Reproduce word for word the line that contains "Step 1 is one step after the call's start" and each line that follows it, stopping after the final line of the material.

Data shown:
· · ·

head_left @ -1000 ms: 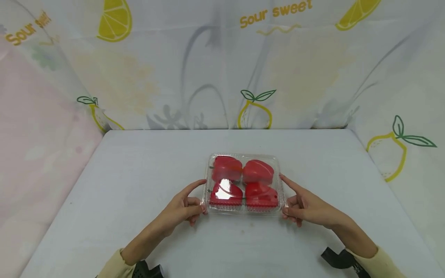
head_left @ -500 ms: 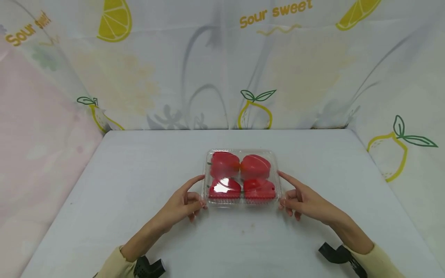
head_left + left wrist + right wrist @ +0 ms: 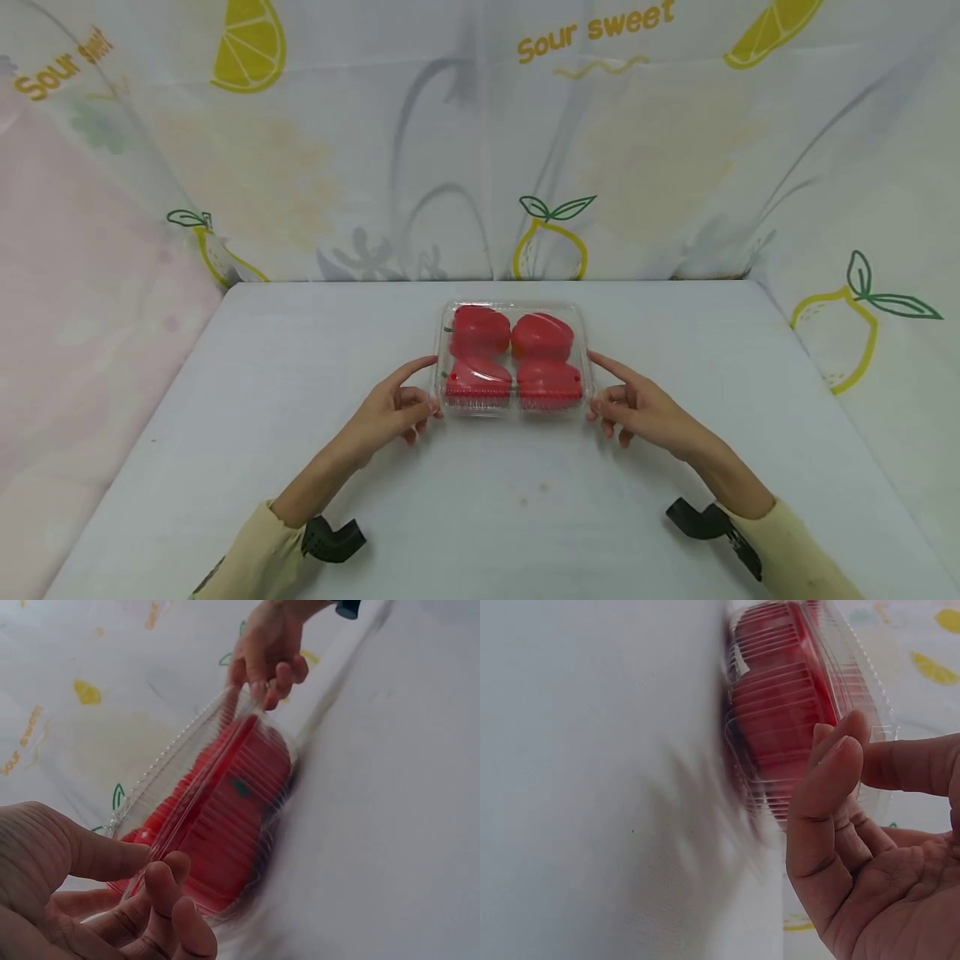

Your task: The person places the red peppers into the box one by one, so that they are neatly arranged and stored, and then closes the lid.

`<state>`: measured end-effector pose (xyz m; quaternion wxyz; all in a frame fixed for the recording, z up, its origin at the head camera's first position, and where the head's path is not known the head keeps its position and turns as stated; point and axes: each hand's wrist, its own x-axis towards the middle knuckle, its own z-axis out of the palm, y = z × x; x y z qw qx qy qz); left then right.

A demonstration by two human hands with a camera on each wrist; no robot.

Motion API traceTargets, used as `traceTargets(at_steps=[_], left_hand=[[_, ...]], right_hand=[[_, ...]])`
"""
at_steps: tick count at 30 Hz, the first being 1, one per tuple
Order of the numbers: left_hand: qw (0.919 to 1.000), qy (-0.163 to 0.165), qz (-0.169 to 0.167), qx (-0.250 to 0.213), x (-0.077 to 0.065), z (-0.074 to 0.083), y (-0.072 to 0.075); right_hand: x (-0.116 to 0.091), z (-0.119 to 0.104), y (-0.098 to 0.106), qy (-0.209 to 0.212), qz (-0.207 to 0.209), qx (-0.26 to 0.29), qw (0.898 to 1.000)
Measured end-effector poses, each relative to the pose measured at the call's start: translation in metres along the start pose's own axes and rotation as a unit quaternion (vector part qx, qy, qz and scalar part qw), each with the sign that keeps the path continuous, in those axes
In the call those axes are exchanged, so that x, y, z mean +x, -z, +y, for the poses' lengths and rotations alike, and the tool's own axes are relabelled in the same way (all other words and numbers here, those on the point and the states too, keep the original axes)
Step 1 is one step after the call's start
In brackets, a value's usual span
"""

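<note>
A closed clear plastic clamshell box [image 3: 514,411] is between the two hands, in the middle of the table. Several glossy red fruits [image 3: 480,332], pepper-like with small green stems, lie inside it. At its near left corner the left hand [image 3: 390,414] pinches the rim between thumb and curled fingers, its index finger stretched along the side. The right hand [image 3: 645,408] does the same at the near right corner. Both wrist views show thumb and fingers on the rim [image 3: 161,832]. Whether the box's base touches the table or hangs just over it, I cannot tell.
A white-covered table [image 3: 517,533] spreads around the box. Behind and beside it hang cloths with lemon prints [image 3: 550,250]. Dark wrist-camera mounts [image 3: 333,540] stick out from both forearms, low over the table.
Both hands have carried or slid the box away from the person, toward the table's back edge and slightly left. The grip on its rim looks the same throughout.
</note>
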<state>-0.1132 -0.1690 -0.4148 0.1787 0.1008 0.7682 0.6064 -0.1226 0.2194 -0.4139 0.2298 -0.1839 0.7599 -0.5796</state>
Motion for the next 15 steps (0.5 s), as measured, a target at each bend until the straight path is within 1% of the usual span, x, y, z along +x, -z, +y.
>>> traceTargets(at_steps=[3,6,8,10,12,13,14,15], left_hand=[[0.9999,-0.002,0.001,0.010,0.001,0.001,0.002],[0.9995,-0.008,0.001,0.032,0.001,0.001,0.004],[0.9984,-0.010,0.001,0.055,0.001,0.002,0.005],[0.9959,-0.012,0.000,0.090,0.000,0.003,0.007],[0.9907,-0.021,0.002,0.135,-0.002,0.006,0.011],[0.9863,-0.028,0.006,0.162,-0.003,0.007,0.014],[0.9801,-0.034,0.012,0.195,-0.004,0.009,0.017],[0.9713,-0.045,0.021,0.233,-0.004,0.010,0.021]], right_hand=[[0.003,0.000,0.001,0.000,0.007,-0.001,1.000],[0.003,0.001,0.002,-0.001,0.010,-0.007,1.000],[0.003,0.001,0.004,0.005,0.015,-0.024,1.000],[0.002,0.001,0.007,0.009,0.028,-0.049,0.998],[0.000,-0.001,0.011,0.014,0.050,-0.088,0.995],[-0.001,-0.002,0.013,0.018,0.063,-0.116,0.991],[-0.002,-0.004,0.016,0.023,0.077,-0.149,0.986],[-0.003,-0.006,0.019,0.027,0.091,-0.184,0.978]])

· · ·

Solution for this exercise:
Step 1 is one step after the call's start
In brackets, a value's usual span
"""

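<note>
A closed clear plastic clamshell box [image 3: 514,411] is between the two hands, in the middle of the table. Several glossy red fruits [image 3: 480,332], pepper-like with small green stems, lie inside it. At its near left corner the left hand [image 3: 390,414] pinches the rim between thumb and curled fingers, its index finger stretched along the side. The right hand [image 3: 645,408] does the same at the near right corner. Both wrist views show thumb and fingers on the rim [image 3: 161,832]. Whether the box's base touches the table or hangs just over it, I cannot tell.
A white-covered table [image 3: 517,533] spreads around the box. Behind and beside it hang cloths with lemon prints [image 3: 550,250]. Dark wrist-camera mounts [image 3: 333,540] stick out from both forearms, low over the table.
Both hands have carried or slid the box away from the person, toward the table's back edge and slightly left. The grip on its rim looks the same throughout.
</note>
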<state>-0.1132 -0.1690 -0.4148 0.1787 0.1008 0.7682 0.6064 -0.1226 0.2194 -0.4139 0.2298 -0.1839 0.7599 -0.5796</state>
Motion for the next 15 steps (0.5 s), as measured, a target at each bend until the straight path is within 1% of the usual span, x, y, z along +x, -z, +y.
>>> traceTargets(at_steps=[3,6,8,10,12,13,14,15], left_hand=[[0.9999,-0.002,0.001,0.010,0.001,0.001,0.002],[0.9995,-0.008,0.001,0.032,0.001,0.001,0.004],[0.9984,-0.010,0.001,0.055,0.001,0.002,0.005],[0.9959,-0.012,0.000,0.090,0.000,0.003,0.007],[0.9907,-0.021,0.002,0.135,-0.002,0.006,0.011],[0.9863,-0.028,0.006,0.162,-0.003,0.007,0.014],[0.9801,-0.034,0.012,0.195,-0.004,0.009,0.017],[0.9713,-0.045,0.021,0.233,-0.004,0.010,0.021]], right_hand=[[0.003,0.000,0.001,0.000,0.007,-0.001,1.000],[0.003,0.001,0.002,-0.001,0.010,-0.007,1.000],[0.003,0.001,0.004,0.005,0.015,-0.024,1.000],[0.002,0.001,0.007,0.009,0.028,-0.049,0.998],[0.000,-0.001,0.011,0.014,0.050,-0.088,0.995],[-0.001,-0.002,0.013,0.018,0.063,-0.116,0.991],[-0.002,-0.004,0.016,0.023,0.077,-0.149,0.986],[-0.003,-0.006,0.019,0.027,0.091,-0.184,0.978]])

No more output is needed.